Entscheidungsstichwort (Thema)

Zuständigkeit der deutschen Gerichtsbarkeit für die Klage eines Angestellten eines italienischen Konsulats wegen Auflösung seines Arbeitsverhältnisses

 

Leitsatz (redaktionell)

Ob die deutsche Gerichtsbarkeit für eine Klage eines Angestellten eines ausländischen Konsulats gegen den ausländischen Staat wegen der Auflösung des Arbeitsverhältnisses gegeben ist, richtet sich nicht nach der rechtlichen Form der Rechtsbeziehung, sondern nach dem Inhalt der ausgeübten Tätigkeit und deren funktionalen Zusammenhang mit diplomatischen und konsularischen Aufgaben. Dementsprechend ist die deutsche Gerichtsbarkeit nicht eröffnet für die Klage eines Angestellten mit hoheitlichen konsularischen Aufgaben wie Maßnahmen zur Rückführung italienischer Staatsangehöriger, Beglaubigungen und Legalisierungen etc.

 

Normenkette

GVG § 20 Abs. 2

 

Verfahrensgang

ArbG Dortmund (Entscheidung vom 10.03.2016; Aktenzeichen 4 Ca 4214/14)

 

Nachgehend

BAG (Urteil vom 29.06.2017; Aktenzeichen 2 AZR 759/16)

 

Tenor

Die Berufung des Klägers gegen das Urteil des Arbeitsgerichts Dortmund - 4 Ca 4214/14 - wird auf Kosten des Klägers zurückgewiesen.

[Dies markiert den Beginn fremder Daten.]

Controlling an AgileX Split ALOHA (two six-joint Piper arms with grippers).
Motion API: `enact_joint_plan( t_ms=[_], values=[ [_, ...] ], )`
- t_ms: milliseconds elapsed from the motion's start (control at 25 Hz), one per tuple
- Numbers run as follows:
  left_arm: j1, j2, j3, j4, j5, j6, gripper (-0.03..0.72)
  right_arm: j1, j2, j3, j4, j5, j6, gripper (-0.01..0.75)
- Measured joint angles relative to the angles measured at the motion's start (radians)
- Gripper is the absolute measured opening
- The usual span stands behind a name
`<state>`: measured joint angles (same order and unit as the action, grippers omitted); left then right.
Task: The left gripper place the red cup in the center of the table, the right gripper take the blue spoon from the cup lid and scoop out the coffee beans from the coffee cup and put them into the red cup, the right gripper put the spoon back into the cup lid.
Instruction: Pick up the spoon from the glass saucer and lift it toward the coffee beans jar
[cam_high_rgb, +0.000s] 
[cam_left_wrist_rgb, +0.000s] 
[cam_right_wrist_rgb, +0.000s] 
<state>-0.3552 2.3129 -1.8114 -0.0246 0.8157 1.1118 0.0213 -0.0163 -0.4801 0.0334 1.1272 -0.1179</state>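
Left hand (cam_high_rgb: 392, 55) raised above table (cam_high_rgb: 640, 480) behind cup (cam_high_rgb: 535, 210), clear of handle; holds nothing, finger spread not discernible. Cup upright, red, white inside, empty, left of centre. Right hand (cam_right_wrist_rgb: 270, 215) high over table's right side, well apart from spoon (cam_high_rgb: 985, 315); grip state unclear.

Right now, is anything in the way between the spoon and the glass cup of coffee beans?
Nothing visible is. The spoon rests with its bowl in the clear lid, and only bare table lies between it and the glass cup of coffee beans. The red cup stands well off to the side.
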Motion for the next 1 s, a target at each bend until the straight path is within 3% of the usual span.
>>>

Die Revision wird zugelassen.

 

Tatbestand

Die Parteien streiten, ob das zwischen ihnen bestehende Vertragsverhältnis entsprechend einem Schreiben der beklagten Partei vom 04.09.2014 zum 31.10.2014 beendet worden ist, sowie über die Erteilung eines Arbeitszeugnisses.

Der 1948 geborene Kläger ist italienischer Staatsangehöriger. Er war seit dem 01.07.1982 für das italienische Konsulat in E tätig.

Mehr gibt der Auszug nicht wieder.